Lunia Czechowska era un’amica di famiglia di Léopold Zborowski, scrittore, poeta, nonché uno dei più importanti mercanti d’arte moderna del XX secolo polacco, e della moglie di lui, Hanka. A lei il pittore dedicò numerosi ritratti: Quattordici a olio e “un’infinità a matita”.

Le opere dedicate a Lunia

“Quale mi piace di più? Vede, tengo una sua riproduzione nello scaffale dei libri. E quello di profilo, con il collo lungo. E celebre. Lo dipinse nel 1919. Conservo anche un manifesto che appesero nei tram di Milano quando dedicarono una grande mostra a Modigliani, nel Palazzo Reale. Il mio ritratto era il simbolo della mostra; E posso dire con orgoglio che e anche il simbolo dell’arte di Modigliani. Sa quanto impiegò per eseguirlo? Soltanto due ore. Era in stato di grazia. Ricordo che Zbo guardava dal buco della serratura”.

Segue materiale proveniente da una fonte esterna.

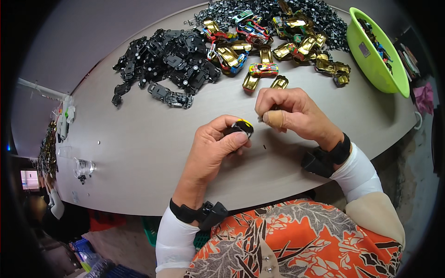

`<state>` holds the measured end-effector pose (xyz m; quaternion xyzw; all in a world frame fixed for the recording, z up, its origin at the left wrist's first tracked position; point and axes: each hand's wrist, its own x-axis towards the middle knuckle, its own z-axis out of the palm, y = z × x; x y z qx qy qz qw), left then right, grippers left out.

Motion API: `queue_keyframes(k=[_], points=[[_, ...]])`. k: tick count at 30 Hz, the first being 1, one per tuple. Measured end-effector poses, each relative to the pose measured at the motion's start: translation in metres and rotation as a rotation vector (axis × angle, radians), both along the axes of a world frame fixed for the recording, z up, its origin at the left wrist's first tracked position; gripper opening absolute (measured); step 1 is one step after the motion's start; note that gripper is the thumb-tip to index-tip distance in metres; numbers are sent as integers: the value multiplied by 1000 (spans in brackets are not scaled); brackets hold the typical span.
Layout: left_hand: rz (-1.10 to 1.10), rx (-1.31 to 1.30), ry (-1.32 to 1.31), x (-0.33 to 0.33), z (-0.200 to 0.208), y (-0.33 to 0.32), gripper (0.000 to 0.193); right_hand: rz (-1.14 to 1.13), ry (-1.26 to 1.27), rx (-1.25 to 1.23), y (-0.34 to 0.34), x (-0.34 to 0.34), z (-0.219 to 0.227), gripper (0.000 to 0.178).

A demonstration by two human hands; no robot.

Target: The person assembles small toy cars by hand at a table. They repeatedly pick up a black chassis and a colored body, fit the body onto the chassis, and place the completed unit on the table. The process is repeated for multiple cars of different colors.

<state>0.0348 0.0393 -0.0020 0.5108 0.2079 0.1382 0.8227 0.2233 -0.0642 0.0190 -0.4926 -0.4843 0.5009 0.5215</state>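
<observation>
My left hand (214, 144) is closed around a small toy car body (242, 127), its dark hollow side up and a yellow edge showing. To the right of it and slightly farther away, my right hand (296, 111) pinches a small dark part (261, 118), mostly covered by the fingertips; its kind cannot be made out. A tan bandage (276, 118) wraps the right thumb. The two hands are apart. On the table below them lies a tiny black piece (264, 147). Beyond the right hand sit gold and patterned toy car bodies (263, 70).
Black toy car chassis (171, 60) are heaped at the far left, and small dark wheel parts (222, 11) along the back. A green basin (378, 55) of parts stands at the far right. A clear cup (84, 166) is on the left. Another person (55, 208) works at far left.
</observation>
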Motion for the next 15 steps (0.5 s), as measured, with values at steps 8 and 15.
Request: queue_keyframes(k=[8,15], points=[[-84,95,128,0,7,-3,17,25,-226,125,-2,-10,-7,8],[-42,375,179,2,-4,-10,11,-98,-597,211,1,-27,-18,7]])
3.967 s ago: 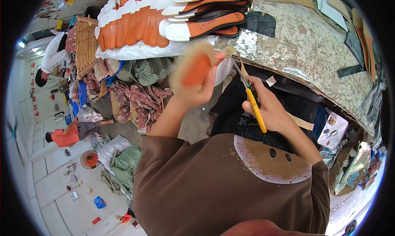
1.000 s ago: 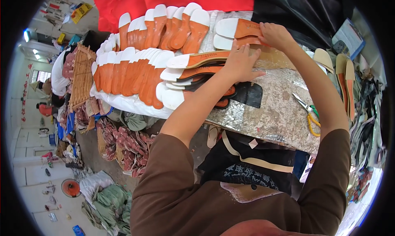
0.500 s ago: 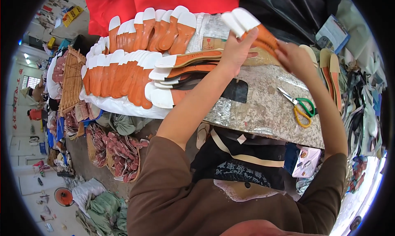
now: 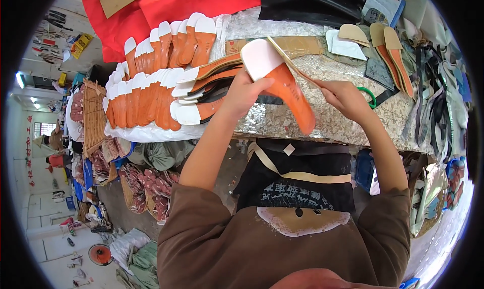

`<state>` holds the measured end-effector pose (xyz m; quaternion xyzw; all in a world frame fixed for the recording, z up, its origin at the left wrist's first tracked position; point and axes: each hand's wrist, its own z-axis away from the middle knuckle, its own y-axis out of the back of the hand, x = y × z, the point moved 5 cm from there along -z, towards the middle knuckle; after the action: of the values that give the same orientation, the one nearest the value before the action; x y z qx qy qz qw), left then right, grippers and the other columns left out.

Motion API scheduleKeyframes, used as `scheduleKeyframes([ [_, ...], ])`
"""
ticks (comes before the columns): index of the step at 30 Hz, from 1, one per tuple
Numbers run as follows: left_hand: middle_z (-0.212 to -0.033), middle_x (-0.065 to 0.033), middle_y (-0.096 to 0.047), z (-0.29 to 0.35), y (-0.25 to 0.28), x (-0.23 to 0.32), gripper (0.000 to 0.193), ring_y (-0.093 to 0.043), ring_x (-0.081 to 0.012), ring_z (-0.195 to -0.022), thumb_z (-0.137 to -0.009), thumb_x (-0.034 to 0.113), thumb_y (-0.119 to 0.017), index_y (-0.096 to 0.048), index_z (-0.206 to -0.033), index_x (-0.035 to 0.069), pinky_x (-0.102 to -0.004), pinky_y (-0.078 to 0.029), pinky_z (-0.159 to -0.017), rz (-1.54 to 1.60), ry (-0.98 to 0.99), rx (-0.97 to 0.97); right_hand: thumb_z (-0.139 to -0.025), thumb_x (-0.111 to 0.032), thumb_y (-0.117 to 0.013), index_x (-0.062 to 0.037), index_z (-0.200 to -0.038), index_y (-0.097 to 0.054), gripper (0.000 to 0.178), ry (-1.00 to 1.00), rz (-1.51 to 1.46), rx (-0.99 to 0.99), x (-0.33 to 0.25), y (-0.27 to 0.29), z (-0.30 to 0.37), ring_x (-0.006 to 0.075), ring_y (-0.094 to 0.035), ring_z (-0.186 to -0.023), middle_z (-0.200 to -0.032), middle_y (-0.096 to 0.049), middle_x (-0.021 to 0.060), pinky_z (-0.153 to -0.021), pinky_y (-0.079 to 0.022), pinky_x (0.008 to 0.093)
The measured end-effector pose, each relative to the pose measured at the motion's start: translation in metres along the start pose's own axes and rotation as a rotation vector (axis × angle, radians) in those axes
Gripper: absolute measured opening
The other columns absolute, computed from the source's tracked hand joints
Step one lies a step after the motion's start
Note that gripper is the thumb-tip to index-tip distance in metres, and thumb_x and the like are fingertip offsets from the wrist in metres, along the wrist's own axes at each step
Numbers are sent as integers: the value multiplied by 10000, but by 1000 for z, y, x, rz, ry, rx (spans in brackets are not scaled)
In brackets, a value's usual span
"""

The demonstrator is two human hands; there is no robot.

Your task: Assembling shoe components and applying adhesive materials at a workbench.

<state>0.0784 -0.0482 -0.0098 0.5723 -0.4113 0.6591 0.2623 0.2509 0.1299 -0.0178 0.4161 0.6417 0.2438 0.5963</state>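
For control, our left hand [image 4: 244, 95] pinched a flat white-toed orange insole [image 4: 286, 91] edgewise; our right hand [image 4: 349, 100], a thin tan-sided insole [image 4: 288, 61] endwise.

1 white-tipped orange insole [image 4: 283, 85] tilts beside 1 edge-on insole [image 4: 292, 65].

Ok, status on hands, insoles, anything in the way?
Left fingers gripping orange-and-white insole. Right fingers holding second insole, nearly edge-on. Possible snag: green loop handle close by on right.
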Motion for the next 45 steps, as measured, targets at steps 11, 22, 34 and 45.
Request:
scheduleKeyframes([
  [11, -1247, -170, -604, 59, 60, 24, 590, -594, -305, -1165, -738, -10, -524, -461, -1321, -72, -434, -470, -1013, 271, 160, -156, -972, -340, -528, 50, -1026, -665, 416, -387, -517, -36, 56, 43, 50, 155, -654, -734, -867, -699, 113, -699, -523, 274],
  [22, -1324, -191, -433, 56, -30, -51, 927, -509, -276, -1161, -780, 246, -825, -223, -1433, -21, -405, -454, -943, -553, -451, 456, -926, -367, -593, -49, -1011, -718, 352, -83, 474, 397, 54, -14, -58, 383, -585, -1084, -1167, -642, 195, -857, -490, 457],
  [34, -645, -135, -533, 189, 21, -87, 346, -526, -262, -573, -903, 265, -664, -576, -693, 5, -382, -407, -551, -1150, 75, 249, -915, -249, -640, -19, -990, -690, 247, -228, -510, 142, -28, -48, 121, 249, -642, -777, -856, -677, 132, -719, -507, 352],
  [45, -722, -105, -667, 183, 46, -161, 356, -594, -163, -654, -867, 313, -726, -698, -890, -41, -316, -481, -660, -872, 406, 111, -905, -310, -636, -36, -942, -692, 282, -90, -633, 58, -69, -86, 103, 299, -642, -755, -798, -661, 140, -697, -497, 385],
])
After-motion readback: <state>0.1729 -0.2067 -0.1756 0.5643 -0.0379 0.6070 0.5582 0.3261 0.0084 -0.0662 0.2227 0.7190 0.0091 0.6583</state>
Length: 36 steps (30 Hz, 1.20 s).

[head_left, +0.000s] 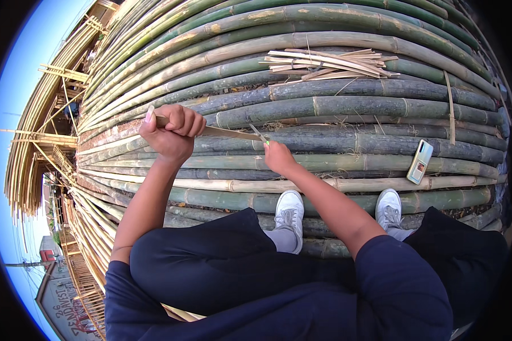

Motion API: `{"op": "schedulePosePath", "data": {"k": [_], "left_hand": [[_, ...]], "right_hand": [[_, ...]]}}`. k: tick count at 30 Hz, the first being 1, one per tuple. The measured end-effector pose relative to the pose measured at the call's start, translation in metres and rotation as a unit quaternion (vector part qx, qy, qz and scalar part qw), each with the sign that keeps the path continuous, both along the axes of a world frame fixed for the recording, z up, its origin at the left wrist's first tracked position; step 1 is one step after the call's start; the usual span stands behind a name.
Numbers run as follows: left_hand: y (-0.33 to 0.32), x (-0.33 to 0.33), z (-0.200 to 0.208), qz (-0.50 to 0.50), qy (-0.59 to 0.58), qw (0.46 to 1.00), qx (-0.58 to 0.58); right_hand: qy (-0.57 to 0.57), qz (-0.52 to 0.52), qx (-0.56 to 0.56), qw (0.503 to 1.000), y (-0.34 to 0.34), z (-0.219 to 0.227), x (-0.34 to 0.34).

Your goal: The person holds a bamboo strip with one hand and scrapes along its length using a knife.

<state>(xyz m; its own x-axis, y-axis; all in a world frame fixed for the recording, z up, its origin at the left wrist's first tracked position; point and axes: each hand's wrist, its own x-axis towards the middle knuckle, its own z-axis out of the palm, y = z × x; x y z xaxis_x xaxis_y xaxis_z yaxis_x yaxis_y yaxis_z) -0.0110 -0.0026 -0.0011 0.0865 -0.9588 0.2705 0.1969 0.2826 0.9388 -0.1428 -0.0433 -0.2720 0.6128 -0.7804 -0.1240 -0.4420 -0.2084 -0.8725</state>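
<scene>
My left hand is closed in a fist around one end of a thin, flat bamboo strip. From that fist the strip runs rightward to my right hand. My right fingers are closed on a small knife, its narrow blade pointing up and to the left across the strip's far end. Most of the knife's handle is hidden in my grip; a bit of green shows by my thumb. Both hands are raised in front of my knees, above the bamboo poles.
A pile of split bamboo strips lies on the poles ahead. To the right rests a phone, near my white shoes. One loose strip crosses the poles at far right. Bamboo racks stand at left.
</scene>
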Motion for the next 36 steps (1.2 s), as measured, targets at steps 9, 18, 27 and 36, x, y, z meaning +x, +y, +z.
{"op": "schedulePosePath", "data": {"k": [9, 18, 27, 36], "left_hand": [[0.007, 0.006, 0.002, 0.03, -0.004, 1.0, -0.003], [0.008, 0.003, 0.001, 0.018, -0.028, 0.999, -0.01], [0.001, 0.002, 0.003, 0.029, 0.007, 1.0, 0.001], [0.01, 0.006, -0.002, 0.065, 0.02, 0.998, -0.004]], "right_hand": [[-0.068, 0.066, -0.01, 0.995, 0.01, 0.052, -0.009], [0.109, -0.053, 0.031, 0.992, 0.014, -0.036, -0.032], [-0.087, -0.027, 0.019, 0.996, 0.026, -0.007, -0.003], [-0.072, 0.015, 0.002, 0.997, 0.011, 0.032, -0.002]]}}
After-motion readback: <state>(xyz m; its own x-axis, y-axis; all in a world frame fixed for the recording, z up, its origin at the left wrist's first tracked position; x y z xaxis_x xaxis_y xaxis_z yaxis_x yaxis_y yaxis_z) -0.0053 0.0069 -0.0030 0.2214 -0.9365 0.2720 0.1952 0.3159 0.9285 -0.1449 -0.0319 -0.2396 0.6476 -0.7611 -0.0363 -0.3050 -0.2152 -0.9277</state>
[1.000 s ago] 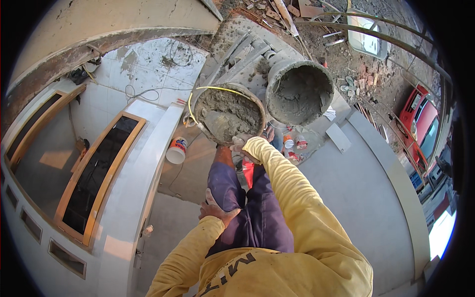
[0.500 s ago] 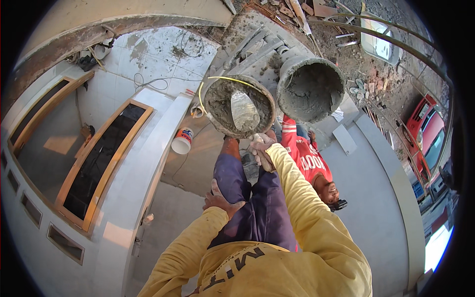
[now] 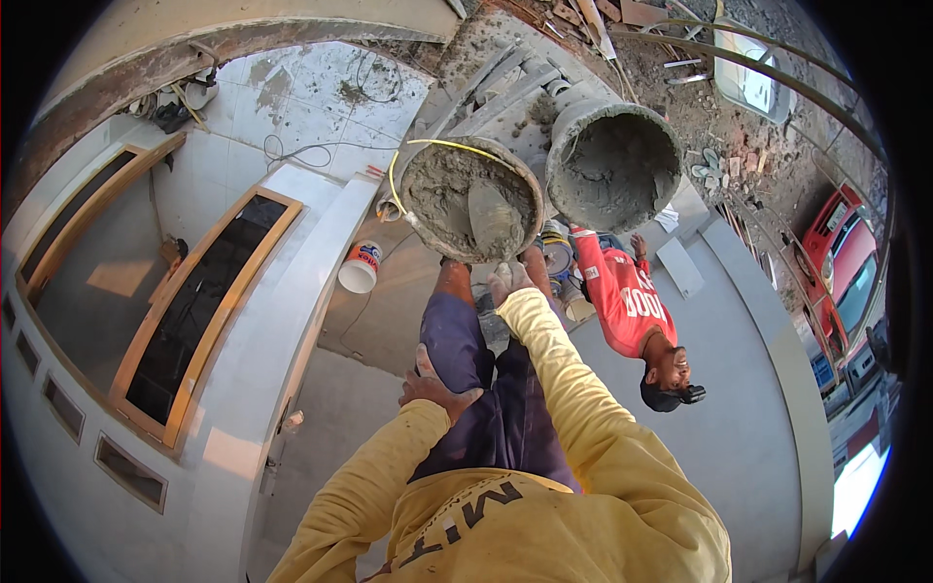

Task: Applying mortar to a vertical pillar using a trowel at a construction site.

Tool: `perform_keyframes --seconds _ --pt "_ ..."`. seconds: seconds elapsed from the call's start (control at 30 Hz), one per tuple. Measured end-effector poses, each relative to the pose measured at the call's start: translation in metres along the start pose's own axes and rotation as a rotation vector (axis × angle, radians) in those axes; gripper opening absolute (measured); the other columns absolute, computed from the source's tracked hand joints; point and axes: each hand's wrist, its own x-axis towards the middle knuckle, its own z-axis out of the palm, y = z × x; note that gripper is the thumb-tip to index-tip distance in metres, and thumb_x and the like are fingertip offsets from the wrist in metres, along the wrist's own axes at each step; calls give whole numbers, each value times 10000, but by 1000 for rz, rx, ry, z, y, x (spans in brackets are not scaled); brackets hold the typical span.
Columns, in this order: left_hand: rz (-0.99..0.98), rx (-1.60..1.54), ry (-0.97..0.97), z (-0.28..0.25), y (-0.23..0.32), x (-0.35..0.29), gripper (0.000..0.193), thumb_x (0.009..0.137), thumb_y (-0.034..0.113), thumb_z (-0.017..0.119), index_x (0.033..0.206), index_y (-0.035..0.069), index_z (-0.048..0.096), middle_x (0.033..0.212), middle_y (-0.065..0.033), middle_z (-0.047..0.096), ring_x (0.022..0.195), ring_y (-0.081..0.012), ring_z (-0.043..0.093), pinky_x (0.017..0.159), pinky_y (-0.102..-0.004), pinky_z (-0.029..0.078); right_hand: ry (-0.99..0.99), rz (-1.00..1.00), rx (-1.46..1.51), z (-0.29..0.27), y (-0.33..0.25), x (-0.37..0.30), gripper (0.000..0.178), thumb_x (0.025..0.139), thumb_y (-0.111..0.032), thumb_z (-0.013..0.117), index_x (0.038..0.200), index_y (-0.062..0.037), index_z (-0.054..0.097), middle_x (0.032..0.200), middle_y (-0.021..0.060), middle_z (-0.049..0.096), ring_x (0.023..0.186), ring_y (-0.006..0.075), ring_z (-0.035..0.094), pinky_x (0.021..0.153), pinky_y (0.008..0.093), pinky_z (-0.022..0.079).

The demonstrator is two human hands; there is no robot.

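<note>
My right hand [image 3: 507, 281] is closed at the near rim of a round bucket, gripping a trowel whose handle is mostly hidden by the fingers. The trowel's blade [image 3: 494, 216] lies among wet grey mortar [image 3: 437, 185] in that bucket. A yellow hoop [image 3: 397, 173] runs around the bucket's far left rim. On my left thigh rests my left hand [image 3: 434, 394], its fingers spread and nothing in it. Just right of the mortar bucket stands a second bucket [image 3: 614, 167], its inside coated in grey mortar.
A co-worker in a red shirt [image 3: 632, 296] is at the right, one arm reaching behind the second bucket. Stacked small pails [image 3: 557, 251] stand between us. At the left are a white pail [image 3: 358, 269] and wood-framed windows [image 3: 204, 325]. Planks [image 3: 501, 102] and rubble lie beyond the buckets.
My right hand has shifted slightly left, and the trowel blade has turned and sits darker and lower in the mortar. The co-worker has moved right, uncovering the small pails. My left hand stays put.
</note>
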Motion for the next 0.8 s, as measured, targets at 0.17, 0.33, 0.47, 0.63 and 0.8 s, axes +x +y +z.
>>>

Quando ha conosciuto Modigliani?

“Fu a Parigi, nel 1916. Era giugno, lo ricordo bene. Io ero arrivata da Varsavia a diciotto anni, con una coppia di amici di famiglia. Mi ero sposata con un mio connazionale nel 1914, in Saint-Germain. Czechowska è il cognome di mio marito, polacco anche lui. E scoppiata la guerra ero rimasta in Francia. Fu Zborowski, il suo mercante, che mi condusse insieme a mio marito a una mostra di Modigliani e che me lo presentò il giorno stesso, nel caffè de la Rotonde, in piena Montparnasse. Mio marito si era arruolato tra i volontari ed era in licenza. Sedevamo a un tavolo con altri amici, sulla ‘terrasse’. C’era anche Kisling, Zborowski mi aveva appena detto: ‘Modigliani è un grande artista. Peccato che non gli possa pagare uno studio per farlo dipingere in pace’, quando dall’altra parte del bouvelard apparve una specie di muratore, con un abito di velluto consunto, un ampio cappello nero, la vita stretta da una sciarpa di lana rossa. Era Modigliani…”.

Ho letto che Modigliani s’innamorò di lei a prima vista

“Penso che sia vero. Ma io precisai i miei sentimenti. Ero innamorata di mio marito, che poco dopo tornò al fronte e fu dato per disperso. Di Modigliani rimasi amica, la più vicina, la più affezionata. Hanno scritto che ho posato nuda, per lui. Falso. Per i nudi si serviva delle modelle professioniste e solo dí loro. D’accordo, la famosa Quique non era una modella, era una prostituta, e con lei Modì ha fatto vita comune per qualche giorno, ma questo non cambia la sostanza delle cose. Le modelle, a quei tempi, costavano cinque franchi per seduta. Lui ne riceveva quindici ogni mattina da Zbo, il suo mercante. Zbo non era ricco e non riusciva a vendere i quadri dei suoi pittori, o li vendeva a prezzi stracciati. E quindici franchi erano molti per le sue tasche. La moglie lo rimproverava di continuo”.